---------- Input

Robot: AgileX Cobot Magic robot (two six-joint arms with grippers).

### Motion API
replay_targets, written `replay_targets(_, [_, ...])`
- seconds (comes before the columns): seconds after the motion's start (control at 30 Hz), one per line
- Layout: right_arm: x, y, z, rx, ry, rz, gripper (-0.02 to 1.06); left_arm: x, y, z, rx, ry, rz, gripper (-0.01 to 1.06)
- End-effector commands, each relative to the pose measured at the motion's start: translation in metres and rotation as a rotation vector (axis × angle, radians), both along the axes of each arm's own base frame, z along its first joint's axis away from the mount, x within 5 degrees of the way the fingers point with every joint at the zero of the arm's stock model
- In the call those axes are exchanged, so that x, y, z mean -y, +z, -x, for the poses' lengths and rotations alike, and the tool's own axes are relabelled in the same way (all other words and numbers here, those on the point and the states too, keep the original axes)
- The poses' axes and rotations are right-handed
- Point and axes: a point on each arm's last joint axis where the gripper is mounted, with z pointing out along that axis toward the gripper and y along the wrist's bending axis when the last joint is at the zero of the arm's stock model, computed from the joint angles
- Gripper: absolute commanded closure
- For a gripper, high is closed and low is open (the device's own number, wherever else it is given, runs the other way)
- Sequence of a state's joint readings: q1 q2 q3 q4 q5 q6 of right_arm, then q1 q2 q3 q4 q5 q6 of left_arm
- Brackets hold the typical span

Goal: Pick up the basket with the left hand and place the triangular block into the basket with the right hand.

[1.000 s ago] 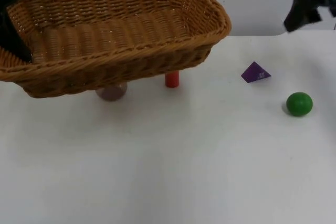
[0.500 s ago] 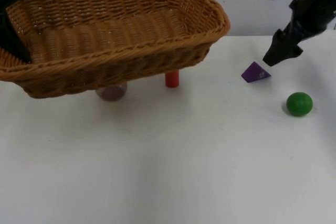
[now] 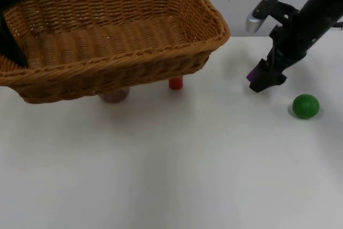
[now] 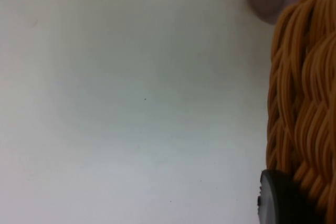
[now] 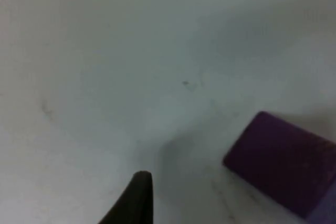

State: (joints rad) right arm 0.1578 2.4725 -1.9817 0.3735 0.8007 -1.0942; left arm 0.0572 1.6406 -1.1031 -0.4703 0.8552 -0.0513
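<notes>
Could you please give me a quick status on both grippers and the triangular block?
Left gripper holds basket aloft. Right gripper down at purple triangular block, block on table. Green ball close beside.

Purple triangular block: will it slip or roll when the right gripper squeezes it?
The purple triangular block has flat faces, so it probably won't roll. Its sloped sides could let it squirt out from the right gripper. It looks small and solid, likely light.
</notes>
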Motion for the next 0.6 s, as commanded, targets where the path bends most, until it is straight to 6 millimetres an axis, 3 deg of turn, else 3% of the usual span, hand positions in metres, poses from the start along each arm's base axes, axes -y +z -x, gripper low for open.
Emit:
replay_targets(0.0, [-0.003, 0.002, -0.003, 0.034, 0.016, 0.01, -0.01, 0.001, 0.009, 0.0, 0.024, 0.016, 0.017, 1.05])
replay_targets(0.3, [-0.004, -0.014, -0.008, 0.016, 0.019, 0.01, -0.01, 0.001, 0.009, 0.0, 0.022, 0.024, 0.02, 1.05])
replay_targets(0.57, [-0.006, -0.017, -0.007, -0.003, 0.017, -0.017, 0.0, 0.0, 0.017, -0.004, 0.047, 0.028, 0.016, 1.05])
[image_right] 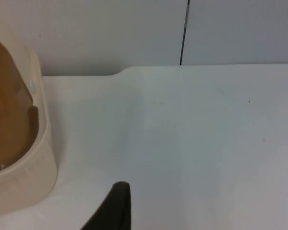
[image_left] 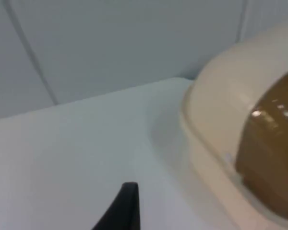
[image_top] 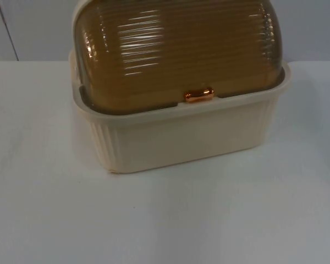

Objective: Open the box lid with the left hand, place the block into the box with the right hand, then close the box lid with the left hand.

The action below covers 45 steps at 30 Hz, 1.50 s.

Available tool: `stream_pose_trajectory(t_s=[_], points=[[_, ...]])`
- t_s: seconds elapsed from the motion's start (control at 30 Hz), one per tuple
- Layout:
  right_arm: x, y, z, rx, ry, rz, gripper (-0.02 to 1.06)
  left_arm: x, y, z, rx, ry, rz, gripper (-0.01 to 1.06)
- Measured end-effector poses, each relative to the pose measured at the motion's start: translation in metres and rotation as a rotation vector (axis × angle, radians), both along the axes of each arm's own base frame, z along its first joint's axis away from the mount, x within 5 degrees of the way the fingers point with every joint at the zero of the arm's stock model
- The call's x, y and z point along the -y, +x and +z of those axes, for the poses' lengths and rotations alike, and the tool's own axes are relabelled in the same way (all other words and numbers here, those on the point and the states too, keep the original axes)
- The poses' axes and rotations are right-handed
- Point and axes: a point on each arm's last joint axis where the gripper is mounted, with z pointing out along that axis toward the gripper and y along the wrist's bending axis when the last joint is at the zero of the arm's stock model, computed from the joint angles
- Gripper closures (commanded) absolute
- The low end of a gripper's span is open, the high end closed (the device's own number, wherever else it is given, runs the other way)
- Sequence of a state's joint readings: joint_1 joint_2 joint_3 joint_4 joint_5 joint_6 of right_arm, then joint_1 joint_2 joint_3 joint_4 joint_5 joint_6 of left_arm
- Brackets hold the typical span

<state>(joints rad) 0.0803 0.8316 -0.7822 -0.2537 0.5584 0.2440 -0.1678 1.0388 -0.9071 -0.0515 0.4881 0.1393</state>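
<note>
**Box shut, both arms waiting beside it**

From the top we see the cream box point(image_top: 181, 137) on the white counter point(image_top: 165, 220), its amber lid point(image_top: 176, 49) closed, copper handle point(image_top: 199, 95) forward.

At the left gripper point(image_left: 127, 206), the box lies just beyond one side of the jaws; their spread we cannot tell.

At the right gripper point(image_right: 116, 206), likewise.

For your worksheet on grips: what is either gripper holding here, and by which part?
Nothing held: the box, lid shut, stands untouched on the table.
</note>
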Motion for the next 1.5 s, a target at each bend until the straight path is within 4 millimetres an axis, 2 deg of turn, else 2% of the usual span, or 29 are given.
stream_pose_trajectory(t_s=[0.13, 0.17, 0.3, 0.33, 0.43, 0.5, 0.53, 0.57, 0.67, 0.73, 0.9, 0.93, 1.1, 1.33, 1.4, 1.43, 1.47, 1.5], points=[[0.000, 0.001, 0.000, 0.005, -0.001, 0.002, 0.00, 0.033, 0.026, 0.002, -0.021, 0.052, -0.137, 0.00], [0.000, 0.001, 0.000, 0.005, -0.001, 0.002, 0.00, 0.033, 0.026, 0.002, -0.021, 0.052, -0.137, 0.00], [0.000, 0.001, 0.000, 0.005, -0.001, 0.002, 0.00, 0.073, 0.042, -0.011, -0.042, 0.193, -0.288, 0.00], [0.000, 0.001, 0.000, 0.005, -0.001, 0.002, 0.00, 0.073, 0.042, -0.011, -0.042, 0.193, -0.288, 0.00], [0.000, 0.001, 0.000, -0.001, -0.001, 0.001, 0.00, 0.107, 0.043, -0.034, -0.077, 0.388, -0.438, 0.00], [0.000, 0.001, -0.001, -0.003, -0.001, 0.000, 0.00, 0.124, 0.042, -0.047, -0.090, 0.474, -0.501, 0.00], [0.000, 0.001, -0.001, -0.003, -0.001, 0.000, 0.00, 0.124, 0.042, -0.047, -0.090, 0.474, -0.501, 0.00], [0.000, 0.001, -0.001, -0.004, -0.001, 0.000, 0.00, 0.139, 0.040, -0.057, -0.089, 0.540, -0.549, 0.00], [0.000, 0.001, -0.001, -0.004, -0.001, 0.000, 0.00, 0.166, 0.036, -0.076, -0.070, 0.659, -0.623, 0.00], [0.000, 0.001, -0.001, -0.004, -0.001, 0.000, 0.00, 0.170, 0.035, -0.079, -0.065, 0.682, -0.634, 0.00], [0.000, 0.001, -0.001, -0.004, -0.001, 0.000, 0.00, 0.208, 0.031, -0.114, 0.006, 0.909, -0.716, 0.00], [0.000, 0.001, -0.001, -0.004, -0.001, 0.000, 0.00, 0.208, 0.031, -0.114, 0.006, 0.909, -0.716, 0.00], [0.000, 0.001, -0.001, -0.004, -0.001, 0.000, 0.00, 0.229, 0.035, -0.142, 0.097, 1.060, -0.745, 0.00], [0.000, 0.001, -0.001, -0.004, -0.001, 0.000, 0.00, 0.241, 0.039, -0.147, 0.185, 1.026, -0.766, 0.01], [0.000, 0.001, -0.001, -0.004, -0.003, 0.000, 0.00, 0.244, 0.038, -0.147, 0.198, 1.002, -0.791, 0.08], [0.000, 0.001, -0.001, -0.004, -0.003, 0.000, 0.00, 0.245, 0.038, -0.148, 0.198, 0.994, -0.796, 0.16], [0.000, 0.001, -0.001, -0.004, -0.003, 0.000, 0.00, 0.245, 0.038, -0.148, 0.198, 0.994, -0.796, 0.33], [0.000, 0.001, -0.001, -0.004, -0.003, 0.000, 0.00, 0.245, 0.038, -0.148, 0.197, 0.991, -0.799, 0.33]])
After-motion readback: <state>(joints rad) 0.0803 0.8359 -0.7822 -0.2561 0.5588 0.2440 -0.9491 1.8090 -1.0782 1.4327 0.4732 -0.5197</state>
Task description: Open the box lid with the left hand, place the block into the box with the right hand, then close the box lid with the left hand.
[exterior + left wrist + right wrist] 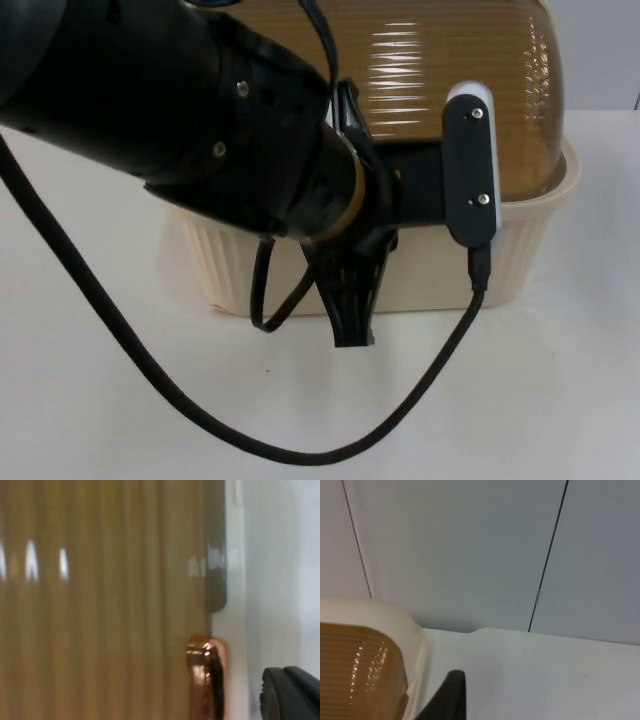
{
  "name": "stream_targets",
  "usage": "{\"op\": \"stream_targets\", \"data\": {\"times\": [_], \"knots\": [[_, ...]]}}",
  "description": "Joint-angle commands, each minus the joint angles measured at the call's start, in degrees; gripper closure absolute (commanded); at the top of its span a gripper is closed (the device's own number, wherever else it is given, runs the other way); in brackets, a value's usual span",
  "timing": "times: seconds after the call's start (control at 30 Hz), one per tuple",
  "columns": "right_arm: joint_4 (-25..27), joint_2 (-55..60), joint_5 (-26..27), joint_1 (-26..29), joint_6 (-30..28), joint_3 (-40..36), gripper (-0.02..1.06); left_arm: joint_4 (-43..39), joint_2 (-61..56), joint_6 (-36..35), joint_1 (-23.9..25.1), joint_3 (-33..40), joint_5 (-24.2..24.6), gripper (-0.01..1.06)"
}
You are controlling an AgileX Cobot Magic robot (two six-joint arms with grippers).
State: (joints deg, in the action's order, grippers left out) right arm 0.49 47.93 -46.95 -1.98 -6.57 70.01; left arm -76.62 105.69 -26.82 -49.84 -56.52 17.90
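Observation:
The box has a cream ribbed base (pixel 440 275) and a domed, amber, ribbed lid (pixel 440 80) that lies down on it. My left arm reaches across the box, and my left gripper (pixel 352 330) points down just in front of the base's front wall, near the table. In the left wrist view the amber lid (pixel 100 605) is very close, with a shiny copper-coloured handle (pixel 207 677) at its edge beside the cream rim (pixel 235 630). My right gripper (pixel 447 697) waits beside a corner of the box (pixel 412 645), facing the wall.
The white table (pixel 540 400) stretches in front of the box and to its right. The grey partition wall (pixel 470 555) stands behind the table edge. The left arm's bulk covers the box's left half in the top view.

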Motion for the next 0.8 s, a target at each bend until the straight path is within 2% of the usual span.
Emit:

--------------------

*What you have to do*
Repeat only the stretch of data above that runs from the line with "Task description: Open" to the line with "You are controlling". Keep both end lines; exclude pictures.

*Exercise answer*
Task description: Open the box lid with the left hand, place the block into the box with the right hand, then close the box lid with the left hand.
[exterior + left wrist + right wrist] 
{
  "name": "stream_targets",
  "usage": "{\"op\": \"stream_targets\", \"data\": {\"times\": [_], \"knots\": [[_, ...]]}}",
  "description": "Joint-angle commands, each minus the joint angles measured at the call's start, in degrees; gripper closure absolute (commanded); at the top of its span a gripper is closed (the device's own number, wherever else it is given, runs the other way); in brackets, a value's usual span",
  "timing": "times: seconds after the call's start (control at 30 Hz), one per tuple",
  "columns": "right_arm: joint_4 (-25..27), joint_2 (-55..60), joint_5 (-26..27), joint_1 (-26..29), joint_6 (-30..28), joint_3 (-40..36), gripper (-0.02..1.06); left_arm: joint_4 (-43..39), joint_2 (-61..56), joint_6 (-36..35), joint_1 (-23.9..25.1), joint_3 (-33..40), joint_5 (-24.2..24.6), gripper (-0.01..1.06)"
}
You are controlling an AgileX Cobot Magic robot (two six-joint arms with grippers).

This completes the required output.